TASK STATEMENT
Only one span of the listing below should come back. It runs from the line with "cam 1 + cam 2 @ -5" through the line with "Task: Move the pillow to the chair", and each of its lines must be reproduced exactly.

<<<<

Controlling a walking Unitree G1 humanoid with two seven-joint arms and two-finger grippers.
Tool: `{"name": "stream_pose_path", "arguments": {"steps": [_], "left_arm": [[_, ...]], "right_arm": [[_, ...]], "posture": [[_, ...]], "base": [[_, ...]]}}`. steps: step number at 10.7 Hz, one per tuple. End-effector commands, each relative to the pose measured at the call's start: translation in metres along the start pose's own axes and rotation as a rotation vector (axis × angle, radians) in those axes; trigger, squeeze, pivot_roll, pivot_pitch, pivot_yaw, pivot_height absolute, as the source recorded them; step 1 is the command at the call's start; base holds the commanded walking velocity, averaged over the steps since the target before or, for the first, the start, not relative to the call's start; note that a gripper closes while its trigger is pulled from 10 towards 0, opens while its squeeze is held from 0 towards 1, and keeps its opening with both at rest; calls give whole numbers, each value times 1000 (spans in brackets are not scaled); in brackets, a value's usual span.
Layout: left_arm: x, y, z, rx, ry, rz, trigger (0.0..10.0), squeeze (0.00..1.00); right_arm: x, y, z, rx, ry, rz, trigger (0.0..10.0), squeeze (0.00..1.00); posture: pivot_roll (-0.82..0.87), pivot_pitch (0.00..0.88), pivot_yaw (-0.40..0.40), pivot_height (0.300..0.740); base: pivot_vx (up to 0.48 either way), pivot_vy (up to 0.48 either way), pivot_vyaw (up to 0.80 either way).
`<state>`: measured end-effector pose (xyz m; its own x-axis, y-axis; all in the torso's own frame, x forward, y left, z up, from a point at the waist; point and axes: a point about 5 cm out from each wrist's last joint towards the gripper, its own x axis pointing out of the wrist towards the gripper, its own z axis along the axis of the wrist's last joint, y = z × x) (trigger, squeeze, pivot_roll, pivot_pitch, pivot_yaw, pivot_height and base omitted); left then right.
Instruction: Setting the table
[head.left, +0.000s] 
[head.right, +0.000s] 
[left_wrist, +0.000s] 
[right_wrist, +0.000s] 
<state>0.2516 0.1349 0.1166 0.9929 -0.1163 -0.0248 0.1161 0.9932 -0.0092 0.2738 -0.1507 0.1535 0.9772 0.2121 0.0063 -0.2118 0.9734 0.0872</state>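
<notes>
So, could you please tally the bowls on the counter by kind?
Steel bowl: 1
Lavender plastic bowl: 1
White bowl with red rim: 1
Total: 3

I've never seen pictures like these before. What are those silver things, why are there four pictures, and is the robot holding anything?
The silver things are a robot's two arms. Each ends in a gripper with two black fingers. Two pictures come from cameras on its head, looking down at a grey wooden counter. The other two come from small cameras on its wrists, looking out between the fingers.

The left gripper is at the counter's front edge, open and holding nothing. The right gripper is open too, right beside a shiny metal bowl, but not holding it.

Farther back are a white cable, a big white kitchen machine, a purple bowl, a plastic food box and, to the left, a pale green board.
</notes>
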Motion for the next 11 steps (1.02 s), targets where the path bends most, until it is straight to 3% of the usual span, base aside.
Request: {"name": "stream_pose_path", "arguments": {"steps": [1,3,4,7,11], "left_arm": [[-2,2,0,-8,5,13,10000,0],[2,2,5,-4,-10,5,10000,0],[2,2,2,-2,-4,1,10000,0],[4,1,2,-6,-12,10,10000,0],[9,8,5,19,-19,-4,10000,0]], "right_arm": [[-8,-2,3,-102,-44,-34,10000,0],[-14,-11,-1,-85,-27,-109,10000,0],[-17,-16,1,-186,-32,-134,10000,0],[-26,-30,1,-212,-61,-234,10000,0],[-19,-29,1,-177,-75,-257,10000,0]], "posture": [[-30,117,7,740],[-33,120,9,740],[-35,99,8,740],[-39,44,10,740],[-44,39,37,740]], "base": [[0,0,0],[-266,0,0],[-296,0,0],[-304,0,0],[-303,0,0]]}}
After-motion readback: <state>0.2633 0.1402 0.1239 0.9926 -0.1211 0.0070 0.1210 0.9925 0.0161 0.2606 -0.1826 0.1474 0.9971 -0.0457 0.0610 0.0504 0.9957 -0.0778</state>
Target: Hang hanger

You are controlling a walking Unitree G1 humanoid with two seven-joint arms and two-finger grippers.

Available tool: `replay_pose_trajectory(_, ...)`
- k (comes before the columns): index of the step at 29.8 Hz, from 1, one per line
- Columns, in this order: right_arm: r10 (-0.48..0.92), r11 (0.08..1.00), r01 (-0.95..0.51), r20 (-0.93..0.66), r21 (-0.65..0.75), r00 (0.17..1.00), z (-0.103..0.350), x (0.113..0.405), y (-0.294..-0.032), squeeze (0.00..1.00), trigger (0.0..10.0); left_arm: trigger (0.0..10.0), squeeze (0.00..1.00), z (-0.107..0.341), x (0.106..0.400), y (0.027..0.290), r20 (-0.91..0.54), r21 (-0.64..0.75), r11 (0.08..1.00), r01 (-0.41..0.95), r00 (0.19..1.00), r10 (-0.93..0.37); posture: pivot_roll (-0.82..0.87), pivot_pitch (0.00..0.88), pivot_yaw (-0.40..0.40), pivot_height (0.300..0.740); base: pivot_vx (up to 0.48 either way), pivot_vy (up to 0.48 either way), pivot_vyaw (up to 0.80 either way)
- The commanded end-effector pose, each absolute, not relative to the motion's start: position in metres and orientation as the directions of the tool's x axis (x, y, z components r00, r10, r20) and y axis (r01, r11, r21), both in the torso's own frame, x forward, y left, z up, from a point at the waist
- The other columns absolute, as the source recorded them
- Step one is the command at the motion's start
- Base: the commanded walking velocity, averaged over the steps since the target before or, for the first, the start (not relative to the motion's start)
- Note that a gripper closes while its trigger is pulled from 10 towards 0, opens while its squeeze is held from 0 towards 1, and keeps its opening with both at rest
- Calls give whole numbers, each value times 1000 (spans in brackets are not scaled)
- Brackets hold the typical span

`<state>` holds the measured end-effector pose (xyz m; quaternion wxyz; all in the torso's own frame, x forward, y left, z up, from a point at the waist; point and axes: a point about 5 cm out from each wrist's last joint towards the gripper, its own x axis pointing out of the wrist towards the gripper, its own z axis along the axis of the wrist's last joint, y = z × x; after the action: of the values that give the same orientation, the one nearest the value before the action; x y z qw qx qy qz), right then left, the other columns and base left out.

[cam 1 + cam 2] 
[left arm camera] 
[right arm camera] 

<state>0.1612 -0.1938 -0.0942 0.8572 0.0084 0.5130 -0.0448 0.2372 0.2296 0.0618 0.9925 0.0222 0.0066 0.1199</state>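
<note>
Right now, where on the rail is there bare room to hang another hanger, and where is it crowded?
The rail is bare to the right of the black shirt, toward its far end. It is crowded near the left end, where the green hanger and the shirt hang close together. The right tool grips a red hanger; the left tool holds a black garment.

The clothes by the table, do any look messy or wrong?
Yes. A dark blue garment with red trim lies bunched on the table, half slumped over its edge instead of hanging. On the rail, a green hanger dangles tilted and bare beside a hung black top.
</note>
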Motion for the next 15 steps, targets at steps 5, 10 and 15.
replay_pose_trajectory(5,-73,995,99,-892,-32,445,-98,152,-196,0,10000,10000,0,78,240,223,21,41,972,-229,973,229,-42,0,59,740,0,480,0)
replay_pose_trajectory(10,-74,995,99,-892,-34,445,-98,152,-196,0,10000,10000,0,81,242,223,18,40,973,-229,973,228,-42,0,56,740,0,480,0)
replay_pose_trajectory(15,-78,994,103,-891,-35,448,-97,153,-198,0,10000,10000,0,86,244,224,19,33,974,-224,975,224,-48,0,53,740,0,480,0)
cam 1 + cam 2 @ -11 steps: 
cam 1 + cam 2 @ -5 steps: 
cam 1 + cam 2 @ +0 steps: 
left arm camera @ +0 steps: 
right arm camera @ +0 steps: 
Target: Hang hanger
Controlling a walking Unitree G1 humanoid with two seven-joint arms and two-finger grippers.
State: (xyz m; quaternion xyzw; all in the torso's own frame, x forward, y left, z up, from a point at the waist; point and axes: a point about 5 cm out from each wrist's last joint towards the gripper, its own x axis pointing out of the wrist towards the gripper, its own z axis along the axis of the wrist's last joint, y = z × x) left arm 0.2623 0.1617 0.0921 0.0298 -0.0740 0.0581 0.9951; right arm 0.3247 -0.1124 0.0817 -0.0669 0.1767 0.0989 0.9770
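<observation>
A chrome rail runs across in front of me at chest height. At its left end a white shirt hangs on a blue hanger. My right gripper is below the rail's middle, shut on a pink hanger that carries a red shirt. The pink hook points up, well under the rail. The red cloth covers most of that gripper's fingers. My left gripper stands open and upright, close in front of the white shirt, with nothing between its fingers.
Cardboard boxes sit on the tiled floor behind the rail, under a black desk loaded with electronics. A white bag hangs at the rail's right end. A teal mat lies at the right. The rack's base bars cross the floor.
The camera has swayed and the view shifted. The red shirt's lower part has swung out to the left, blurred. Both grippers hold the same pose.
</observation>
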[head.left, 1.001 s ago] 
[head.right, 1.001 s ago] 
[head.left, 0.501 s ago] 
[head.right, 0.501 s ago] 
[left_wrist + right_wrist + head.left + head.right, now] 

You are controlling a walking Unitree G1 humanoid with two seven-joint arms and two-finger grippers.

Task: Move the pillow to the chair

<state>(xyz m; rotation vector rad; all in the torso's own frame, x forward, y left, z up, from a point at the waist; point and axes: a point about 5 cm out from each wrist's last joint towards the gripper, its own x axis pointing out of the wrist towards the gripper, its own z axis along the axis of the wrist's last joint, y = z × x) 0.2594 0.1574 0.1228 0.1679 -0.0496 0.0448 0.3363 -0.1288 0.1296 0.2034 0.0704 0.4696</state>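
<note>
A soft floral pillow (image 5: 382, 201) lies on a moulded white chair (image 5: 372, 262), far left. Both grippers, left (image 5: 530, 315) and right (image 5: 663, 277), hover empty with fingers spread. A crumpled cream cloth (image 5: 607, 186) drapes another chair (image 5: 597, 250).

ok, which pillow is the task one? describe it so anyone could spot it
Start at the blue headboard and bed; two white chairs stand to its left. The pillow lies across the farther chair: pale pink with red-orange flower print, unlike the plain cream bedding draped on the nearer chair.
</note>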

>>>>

WORKED SOLUTION
cam 1 + cam 2 @ -5 steps: 
cam 1 + cam 2 @ +0 steps: 
left arm camera @ +0 steps: 
right arm camera @ +0 steps: 
Target: Hang hanger
Controlling a walking Unitree G1 humanoid with two seven-joint arms and two-finger grippers.
State: (xyz m; quaternion xyzw; all in the torso's own frame, x forward, y left, z up, from a point at the waist; point and axes: a point about 5 cm out from each wrist's last joint towards the gripper, its own x axis pointing out of the wrist towards the gripper, its own z axis along the axis of the wrist's last joint, y = z × x) left arm 0.2623 0.1617 0.0921 0.0298 -0.0740 0.0581 0.9951; right arm 0.3247 -0.1124 0.0817 -0.0669 0.1767 0.0989 0.9770
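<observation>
A chrome rail runs across in front of me at chest height. At its left end a white shirt hangs on a blue hanger. My right gripper is below the rail's middle, shut on a pink hanger that carries a red shirt. The pink hook points up, well under the rail. The red cloth covers most of that gripper's fingers. My left gripper stands open and upright, close in front of the white shirt, with nothing between its fingers.
Cardboard boxes sit on the tiled floor behind the rail, under a black desk loaded with electronics. A white bag hangs at the rail's right end. A teal mat lies at the right. The rack's base bars cross the floor.
The camera has swayed and the view shifted. The red shirt's lower part has swung out to the left, blurred. Both grippers hold the same pose.
</observation>
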[head.left, 1.001 s ago] 
[head.right, 1.001 s ago] 
[head.left, 0.501 s ago] 
[head.right, 0.501 s ago] 
[left_wrist + right_wrist + head.left + head.right, now] 

You are controlling a walking Unitree G1 humanoid with two seven-joint arms and two-finger grippers.

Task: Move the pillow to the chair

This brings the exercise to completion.